Cluster bombs are back in the U.S. military arsenal. A Department of Defense memo released last week reversed an impending ban on the highly controversial weapons that had been set to come into effect on January 1, 2019.
Cluster bombs are controversial because they disperse smaller “bomblets” indiscriminately over a wide area–many of which fail to detonate on impact. Experts estimate that the “dud rate” on cluster bombs can reach 20 percent or higher–that is, that 20 percent or more of the bomblets will fail to detonate when used. The high rate of failure and haphazard nature of the dispersal means that unexploded ordnance can lay dormant for years or even decades after a conflict ends, posing a threat to civilians, including children. This danger is not hypothetical: in 2016, cluster bombs killed or maimed 971 civilians. As such, cluster bombs are widely reviled by human rights and arms control groups, and banned by over 100 countries under the 2008 Convention on Cluster Munitions.
While the U.S. has never ratified this convention, the U.S. military had decided under the George W. Bush administration in 2008 to phase out the use and production of cluster bombs, with a full ban on “unsafe” cluster bombs–that is, those weapons with a dud rate higher than one percent–set to take effect on January 1, 2019. Crucially, efforts to develop cluster bombs with a dud rate lower than one percent have consistently failed, so Bush administration’s ban would have effectively prohibited any U.S. military use of cluster bombs indefinitely.
Last week, however, the U.S. Department of Defense under the Trump administration quietly reversed the ban. In a memo, the Pentagon cited a refusal to “risk mission failure or accept the potential of increased military and civilian casualties by forfeiting the best available capabilities,” as their reason for the reversal.
The decision is a setback for the global campaign to end cluster bombs, and has come under intense criticism from opponents of the weapons and human rights groups. Amelie Chayer of the Cluster Munition Coalition noted in a statement that “only a small number of states use cluster munitions at the moment, and this includes Bashar al-Assad’s regime in Syria,” while wondering if this is “who the U.S. wants to align with?” Amnesty International called it a “profoundly retrograde step,” adding that it raised “serious questions about [the U.S. government’s] regard for the lives of civilians in war zones.”

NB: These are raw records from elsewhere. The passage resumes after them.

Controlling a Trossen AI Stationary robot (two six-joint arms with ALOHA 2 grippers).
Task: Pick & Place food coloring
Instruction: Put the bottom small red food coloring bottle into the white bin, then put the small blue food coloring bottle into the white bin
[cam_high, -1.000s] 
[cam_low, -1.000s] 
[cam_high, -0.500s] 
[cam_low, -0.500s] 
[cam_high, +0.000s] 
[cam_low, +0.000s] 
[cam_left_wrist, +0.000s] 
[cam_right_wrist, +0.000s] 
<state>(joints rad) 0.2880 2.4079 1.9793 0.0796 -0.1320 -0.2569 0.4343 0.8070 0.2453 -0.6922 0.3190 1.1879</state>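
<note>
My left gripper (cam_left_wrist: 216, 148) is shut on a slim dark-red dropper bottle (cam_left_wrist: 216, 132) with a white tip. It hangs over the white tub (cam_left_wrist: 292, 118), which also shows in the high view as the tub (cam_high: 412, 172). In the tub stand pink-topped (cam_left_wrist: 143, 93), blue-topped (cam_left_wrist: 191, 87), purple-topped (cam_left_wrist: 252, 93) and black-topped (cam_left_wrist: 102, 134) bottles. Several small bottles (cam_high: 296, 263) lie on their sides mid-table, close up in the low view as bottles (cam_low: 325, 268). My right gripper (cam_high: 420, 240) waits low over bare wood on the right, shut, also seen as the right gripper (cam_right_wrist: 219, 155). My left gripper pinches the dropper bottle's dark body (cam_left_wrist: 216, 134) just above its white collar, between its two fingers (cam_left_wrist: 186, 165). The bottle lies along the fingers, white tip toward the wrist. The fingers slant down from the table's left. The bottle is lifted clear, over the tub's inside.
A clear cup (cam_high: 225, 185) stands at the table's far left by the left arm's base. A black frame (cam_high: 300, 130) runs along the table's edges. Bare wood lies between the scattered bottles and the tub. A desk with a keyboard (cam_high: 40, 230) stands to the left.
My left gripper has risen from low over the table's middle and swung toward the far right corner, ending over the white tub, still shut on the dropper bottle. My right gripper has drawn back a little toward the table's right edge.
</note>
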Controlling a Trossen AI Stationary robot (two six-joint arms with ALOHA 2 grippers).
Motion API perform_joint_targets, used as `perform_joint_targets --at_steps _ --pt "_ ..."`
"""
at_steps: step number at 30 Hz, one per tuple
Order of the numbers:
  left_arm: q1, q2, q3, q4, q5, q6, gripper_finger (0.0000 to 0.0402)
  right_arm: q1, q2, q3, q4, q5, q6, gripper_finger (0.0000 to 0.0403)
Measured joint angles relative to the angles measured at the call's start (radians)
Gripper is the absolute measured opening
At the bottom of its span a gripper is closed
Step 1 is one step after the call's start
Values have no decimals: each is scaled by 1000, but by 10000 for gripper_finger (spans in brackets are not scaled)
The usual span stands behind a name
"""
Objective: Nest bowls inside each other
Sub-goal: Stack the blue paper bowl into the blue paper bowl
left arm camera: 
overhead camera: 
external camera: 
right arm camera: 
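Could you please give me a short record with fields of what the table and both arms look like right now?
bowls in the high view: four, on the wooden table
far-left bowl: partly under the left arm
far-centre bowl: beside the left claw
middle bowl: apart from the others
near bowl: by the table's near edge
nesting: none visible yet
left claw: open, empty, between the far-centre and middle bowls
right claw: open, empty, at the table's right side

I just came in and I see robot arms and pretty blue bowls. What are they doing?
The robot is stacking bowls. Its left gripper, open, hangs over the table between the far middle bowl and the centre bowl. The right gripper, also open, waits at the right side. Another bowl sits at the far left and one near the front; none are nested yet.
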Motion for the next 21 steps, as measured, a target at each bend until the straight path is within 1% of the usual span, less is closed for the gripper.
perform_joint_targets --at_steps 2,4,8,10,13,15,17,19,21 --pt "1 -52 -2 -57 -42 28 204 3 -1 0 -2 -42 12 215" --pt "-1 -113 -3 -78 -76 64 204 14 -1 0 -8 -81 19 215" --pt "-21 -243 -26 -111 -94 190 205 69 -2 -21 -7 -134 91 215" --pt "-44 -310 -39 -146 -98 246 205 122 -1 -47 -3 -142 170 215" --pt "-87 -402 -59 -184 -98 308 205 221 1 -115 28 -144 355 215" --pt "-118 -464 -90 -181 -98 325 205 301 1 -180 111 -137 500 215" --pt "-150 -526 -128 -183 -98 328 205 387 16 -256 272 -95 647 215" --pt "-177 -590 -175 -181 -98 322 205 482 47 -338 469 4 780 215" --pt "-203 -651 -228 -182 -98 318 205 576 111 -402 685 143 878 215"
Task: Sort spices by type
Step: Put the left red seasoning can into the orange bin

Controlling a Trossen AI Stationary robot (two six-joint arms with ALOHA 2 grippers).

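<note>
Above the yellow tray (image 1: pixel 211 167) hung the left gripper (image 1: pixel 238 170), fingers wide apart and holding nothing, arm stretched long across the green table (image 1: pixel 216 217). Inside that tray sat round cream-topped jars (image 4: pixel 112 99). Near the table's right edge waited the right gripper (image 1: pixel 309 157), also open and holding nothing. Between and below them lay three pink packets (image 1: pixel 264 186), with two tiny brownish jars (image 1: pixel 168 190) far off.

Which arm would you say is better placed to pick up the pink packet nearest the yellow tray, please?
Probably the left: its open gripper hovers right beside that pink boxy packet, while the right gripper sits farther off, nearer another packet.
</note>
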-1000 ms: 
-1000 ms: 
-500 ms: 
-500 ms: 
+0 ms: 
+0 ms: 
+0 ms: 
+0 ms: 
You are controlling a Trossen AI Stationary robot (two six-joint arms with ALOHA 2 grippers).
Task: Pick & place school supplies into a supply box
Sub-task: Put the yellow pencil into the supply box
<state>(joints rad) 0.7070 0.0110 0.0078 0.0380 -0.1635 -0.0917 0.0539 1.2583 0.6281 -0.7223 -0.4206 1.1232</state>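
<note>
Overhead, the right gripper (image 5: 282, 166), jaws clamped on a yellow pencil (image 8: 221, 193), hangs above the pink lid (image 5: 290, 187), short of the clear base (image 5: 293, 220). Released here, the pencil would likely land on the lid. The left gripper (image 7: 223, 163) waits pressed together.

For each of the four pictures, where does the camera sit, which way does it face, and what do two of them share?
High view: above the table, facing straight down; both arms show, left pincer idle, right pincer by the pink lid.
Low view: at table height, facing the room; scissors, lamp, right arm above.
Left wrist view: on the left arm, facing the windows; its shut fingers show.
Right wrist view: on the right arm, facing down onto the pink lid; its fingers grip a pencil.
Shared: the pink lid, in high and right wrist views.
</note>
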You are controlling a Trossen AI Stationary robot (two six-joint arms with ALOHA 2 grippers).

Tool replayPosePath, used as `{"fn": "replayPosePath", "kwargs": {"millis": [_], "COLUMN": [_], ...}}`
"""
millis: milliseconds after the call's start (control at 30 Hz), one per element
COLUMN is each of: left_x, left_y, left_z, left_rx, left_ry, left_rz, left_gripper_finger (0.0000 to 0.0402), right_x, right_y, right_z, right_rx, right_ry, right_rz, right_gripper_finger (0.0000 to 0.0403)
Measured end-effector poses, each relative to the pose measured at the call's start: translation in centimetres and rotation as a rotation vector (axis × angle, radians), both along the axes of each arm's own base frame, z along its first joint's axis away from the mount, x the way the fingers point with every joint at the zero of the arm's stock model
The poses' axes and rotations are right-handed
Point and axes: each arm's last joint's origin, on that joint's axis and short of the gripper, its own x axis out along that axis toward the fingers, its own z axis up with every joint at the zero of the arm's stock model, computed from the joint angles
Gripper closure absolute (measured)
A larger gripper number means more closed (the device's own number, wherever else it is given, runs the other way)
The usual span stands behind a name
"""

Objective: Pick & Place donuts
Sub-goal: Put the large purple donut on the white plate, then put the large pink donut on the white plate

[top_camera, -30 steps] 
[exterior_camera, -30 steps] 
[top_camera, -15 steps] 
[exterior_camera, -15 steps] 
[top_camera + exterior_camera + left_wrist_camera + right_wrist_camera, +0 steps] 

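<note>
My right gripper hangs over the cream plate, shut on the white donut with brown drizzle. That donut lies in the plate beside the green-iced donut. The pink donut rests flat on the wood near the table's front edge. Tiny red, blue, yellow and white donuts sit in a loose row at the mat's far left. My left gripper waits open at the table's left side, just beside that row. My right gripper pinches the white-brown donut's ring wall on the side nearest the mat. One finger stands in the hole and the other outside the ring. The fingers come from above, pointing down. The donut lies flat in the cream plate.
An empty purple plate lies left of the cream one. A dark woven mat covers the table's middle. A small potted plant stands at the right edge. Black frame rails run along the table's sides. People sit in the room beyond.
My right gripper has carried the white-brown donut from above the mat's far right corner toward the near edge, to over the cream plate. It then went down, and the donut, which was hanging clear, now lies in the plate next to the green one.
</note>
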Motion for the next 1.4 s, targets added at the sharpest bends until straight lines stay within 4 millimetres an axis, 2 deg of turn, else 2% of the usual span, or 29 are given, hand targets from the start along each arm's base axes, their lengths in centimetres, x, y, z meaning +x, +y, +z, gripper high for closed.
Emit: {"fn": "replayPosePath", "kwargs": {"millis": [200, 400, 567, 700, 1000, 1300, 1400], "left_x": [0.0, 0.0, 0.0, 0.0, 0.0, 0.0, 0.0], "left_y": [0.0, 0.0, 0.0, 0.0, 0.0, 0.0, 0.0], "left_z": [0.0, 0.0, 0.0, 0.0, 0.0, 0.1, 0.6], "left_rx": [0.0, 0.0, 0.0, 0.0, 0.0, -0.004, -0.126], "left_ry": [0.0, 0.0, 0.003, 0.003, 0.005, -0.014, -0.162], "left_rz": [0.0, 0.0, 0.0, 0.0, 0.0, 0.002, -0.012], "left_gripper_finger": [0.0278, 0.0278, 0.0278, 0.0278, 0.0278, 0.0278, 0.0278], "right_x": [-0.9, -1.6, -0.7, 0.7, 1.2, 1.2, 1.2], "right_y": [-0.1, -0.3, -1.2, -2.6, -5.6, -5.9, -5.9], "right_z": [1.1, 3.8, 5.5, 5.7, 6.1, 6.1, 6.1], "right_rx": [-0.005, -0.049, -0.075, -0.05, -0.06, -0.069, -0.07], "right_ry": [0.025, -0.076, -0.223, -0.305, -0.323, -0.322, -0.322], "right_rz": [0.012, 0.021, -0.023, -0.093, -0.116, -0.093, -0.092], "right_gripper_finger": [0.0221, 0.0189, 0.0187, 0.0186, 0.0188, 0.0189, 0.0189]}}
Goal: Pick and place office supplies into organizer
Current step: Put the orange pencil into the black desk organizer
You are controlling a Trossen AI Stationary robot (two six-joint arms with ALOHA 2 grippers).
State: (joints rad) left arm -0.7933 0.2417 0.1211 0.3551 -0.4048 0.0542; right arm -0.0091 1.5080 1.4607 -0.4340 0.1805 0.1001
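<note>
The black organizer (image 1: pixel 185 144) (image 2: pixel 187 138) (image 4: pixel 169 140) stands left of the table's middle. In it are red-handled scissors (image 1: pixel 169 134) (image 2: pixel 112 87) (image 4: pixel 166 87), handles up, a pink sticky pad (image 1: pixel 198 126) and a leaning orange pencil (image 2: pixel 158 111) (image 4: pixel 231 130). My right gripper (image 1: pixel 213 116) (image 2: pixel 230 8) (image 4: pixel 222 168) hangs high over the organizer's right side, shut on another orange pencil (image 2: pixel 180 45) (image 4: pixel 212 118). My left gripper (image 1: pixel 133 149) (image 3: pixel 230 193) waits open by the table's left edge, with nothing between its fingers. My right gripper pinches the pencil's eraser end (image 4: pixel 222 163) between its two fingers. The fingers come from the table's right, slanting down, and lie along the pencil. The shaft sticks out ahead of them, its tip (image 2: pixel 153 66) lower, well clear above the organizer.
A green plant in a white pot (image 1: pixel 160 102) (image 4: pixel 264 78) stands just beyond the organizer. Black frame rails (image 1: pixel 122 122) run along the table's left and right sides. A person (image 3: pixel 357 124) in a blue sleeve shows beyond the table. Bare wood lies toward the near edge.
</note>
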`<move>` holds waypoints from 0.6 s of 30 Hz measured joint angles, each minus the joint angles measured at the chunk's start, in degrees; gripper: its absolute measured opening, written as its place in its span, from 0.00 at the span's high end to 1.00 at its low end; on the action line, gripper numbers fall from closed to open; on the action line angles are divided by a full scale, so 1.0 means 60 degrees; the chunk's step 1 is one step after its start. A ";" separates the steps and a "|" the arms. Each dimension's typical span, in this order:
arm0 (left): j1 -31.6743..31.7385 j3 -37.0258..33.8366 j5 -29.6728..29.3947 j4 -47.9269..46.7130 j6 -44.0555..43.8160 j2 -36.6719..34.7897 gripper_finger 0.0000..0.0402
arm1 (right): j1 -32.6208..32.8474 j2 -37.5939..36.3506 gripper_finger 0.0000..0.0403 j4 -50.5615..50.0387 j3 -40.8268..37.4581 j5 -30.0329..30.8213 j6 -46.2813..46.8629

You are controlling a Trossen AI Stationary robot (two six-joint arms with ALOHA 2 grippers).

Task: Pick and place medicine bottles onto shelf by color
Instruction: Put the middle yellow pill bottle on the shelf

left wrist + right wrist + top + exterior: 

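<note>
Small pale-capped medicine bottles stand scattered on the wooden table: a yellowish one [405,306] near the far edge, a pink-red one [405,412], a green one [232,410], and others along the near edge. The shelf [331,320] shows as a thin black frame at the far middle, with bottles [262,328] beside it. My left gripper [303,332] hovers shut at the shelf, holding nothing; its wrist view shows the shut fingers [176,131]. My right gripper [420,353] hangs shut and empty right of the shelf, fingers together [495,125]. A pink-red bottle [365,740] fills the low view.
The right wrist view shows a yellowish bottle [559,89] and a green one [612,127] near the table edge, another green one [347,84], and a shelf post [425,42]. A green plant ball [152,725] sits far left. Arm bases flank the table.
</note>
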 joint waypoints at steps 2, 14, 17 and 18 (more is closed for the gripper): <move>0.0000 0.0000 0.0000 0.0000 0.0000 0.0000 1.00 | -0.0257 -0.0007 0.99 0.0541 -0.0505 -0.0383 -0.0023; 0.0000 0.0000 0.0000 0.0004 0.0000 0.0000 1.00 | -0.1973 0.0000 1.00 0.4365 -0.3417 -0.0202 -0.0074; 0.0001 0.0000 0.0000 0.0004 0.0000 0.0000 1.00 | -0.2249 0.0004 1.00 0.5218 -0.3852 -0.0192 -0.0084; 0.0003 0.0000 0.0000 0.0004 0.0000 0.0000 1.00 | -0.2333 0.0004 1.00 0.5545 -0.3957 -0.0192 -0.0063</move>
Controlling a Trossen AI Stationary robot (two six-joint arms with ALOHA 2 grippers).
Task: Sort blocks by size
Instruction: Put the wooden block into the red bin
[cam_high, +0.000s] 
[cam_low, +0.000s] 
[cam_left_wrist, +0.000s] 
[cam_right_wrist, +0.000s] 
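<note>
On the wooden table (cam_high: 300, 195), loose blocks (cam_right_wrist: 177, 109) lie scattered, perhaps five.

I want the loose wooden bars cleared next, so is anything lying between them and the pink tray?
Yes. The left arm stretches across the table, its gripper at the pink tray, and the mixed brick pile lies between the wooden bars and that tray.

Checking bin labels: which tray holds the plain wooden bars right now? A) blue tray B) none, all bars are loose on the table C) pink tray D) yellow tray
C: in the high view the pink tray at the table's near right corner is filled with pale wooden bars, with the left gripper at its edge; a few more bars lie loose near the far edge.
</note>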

The new policy also flies in the face of the last ten years of U.S. policy on cluster bomb use. After the Bush administration introduced the ban, the U.S. military under the Obama administration had largely continued to move away from producing and selling the weapons, as President Obama placed a hold on the sale of cluster bombs to Saudi Arabia in 2016, while the U.S. House of Representatives nearly voted to ban these sales outright. Until last week, it seemed that the U.S.–which had used the weapons only once since 2003–was ready to let cluster bombs go quietly into the night.
Instead, the Trump administration’s decision to reverse the ban means that the potential for use of cluster bombs, and with it the potential for greater civilian casualties, will remain a risk for the foreseeable future. The U.S. military’s decision to use the “mother of all bombs” in Afghanistan earlier this year–one of the most powerful non-nuclear weapons in the U.S. arsenal, and one that had never before been used due to the enormous risk it poses for civilians–shows that the Trump administration will not shy away from using weapons with high potential for civilian casualties. After years of slow progress towards eliminating them, the new policy and the precedent set by the military under the Trump administration represent a potentially grave about-face in the campaign to end cluster bombs.